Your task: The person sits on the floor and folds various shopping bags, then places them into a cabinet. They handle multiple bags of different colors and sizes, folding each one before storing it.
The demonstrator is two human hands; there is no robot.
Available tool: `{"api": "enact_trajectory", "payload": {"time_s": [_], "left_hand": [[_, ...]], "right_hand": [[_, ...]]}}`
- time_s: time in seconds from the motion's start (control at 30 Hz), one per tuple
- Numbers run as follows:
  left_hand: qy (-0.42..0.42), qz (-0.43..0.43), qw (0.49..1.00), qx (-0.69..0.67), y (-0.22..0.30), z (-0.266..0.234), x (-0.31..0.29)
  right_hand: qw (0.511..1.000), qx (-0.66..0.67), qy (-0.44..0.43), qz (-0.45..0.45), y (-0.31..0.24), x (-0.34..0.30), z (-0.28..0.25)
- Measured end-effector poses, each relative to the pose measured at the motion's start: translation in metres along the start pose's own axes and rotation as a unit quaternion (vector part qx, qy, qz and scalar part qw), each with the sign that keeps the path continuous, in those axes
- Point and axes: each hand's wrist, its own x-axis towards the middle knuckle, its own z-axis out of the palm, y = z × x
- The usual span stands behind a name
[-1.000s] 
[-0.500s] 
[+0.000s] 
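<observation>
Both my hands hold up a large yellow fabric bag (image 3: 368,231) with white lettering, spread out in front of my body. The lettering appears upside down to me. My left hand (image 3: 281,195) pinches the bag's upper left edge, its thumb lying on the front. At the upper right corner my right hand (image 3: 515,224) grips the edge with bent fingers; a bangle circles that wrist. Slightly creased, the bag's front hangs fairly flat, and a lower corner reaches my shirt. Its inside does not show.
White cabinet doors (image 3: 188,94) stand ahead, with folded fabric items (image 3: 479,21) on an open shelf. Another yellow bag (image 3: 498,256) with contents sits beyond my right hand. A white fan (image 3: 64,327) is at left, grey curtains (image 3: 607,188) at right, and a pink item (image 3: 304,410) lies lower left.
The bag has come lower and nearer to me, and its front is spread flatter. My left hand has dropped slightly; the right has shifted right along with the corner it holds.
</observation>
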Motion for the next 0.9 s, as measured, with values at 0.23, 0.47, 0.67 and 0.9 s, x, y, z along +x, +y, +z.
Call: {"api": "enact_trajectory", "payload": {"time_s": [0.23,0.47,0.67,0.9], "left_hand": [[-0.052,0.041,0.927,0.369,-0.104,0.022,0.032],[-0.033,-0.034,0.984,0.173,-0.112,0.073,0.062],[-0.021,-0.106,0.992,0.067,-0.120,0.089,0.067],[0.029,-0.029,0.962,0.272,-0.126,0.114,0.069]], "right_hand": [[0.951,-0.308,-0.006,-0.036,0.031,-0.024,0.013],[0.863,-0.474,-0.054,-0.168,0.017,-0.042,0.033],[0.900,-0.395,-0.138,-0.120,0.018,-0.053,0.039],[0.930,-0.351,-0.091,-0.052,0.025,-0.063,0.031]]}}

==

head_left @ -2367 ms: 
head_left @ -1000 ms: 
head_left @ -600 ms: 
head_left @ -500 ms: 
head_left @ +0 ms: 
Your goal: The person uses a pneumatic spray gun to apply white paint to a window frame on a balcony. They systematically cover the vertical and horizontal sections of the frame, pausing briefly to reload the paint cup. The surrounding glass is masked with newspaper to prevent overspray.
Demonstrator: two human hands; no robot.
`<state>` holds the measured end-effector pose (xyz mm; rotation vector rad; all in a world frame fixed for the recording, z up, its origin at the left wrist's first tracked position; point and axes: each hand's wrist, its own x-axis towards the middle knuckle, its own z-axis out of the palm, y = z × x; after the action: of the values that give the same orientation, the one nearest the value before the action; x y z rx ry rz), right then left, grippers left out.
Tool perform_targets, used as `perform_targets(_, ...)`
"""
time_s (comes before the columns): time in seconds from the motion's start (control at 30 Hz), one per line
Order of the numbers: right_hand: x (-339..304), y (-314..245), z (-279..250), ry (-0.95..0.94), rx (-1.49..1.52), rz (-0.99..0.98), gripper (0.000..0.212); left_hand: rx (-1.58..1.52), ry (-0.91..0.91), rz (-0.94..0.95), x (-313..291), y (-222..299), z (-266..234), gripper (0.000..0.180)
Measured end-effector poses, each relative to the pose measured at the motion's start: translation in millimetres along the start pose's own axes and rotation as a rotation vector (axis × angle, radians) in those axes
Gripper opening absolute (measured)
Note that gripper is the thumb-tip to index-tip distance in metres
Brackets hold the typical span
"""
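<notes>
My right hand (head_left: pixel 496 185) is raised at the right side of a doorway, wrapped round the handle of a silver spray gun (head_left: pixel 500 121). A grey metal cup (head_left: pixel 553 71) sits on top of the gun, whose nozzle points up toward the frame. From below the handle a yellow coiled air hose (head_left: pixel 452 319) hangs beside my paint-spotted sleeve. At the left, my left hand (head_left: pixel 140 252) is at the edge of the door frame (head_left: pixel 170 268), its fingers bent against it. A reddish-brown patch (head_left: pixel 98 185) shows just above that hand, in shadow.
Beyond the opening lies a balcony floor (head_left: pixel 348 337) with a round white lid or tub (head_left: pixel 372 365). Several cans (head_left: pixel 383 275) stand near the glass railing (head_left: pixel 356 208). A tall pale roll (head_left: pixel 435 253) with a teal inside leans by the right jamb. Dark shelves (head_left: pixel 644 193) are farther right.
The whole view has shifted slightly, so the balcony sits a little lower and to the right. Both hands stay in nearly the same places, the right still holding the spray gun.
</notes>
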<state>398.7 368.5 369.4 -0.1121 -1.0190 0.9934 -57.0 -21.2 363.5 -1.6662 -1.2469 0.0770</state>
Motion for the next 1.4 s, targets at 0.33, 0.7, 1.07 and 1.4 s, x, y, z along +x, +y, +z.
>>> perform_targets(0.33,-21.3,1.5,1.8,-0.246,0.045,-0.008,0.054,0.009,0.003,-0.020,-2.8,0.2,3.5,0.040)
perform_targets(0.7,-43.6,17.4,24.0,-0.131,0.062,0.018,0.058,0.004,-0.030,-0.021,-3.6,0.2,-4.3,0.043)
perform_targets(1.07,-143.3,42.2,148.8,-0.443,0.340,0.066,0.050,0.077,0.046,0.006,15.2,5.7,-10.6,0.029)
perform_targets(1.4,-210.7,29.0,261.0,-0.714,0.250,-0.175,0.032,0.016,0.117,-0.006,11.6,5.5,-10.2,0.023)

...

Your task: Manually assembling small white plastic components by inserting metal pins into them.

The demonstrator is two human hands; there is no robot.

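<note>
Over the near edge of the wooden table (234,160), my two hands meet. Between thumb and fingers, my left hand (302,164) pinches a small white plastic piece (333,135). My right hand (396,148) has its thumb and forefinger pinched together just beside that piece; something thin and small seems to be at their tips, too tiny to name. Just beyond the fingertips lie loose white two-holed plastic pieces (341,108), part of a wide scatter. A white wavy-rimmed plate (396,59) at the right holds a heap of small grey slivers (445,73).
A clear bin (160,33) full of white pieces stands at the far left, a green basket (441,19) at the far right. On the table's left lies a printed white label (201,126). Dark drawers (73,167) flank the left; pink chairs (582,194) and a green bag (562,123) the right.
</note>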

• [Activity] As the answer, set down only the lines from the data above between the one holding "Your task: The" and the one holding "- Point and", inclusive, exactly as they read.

• [Written solution]
Your task: The person sits on the floor and folds various shopping bags, then places them into a cabinet. They handle multiple bags of different colors and sizes, folding each one before storing it.
The demonstrator is two human hands; there is no robot.
Available tool: `{"api": "enact_trajectory", "payload": {"time_s": [_], "left_hand": [[_, ...]], "right_hand": [[_, ...]]}}`
- time_s: time in seconds from the motion's start (control at 30 Hz), one per tuple
- Numbers run as follows:
  left_hand: qy (-0.42..0.42), qz (-0.43..0.43), qw (0.49..1.00), qx (-0.69..0.67), y (-0.22..0.30), z (-0.266..0.234), x (-0.31..0.29)
  right_hand: qw (0.511..1.000), qx (-0.66..0.67), qy (-0.44..0.43), qz (-0.45..0.45), y (-0.31..0.24), x (-0.34..0.30), z (-0.28..0.25)
- Measured end-effector poses, each relative to the pose measured at the motion's start: translation in metres along the start pose's own axes and rotation as a unit quaternion (vector part qx, qy, qz and scalar part qw), each with the sign that keeps the path continuous, in those axes
- Point and axes: each hand's wrist, its own x-axis towards the middle knuckle, its own z-axis out of the palm, y = z × x

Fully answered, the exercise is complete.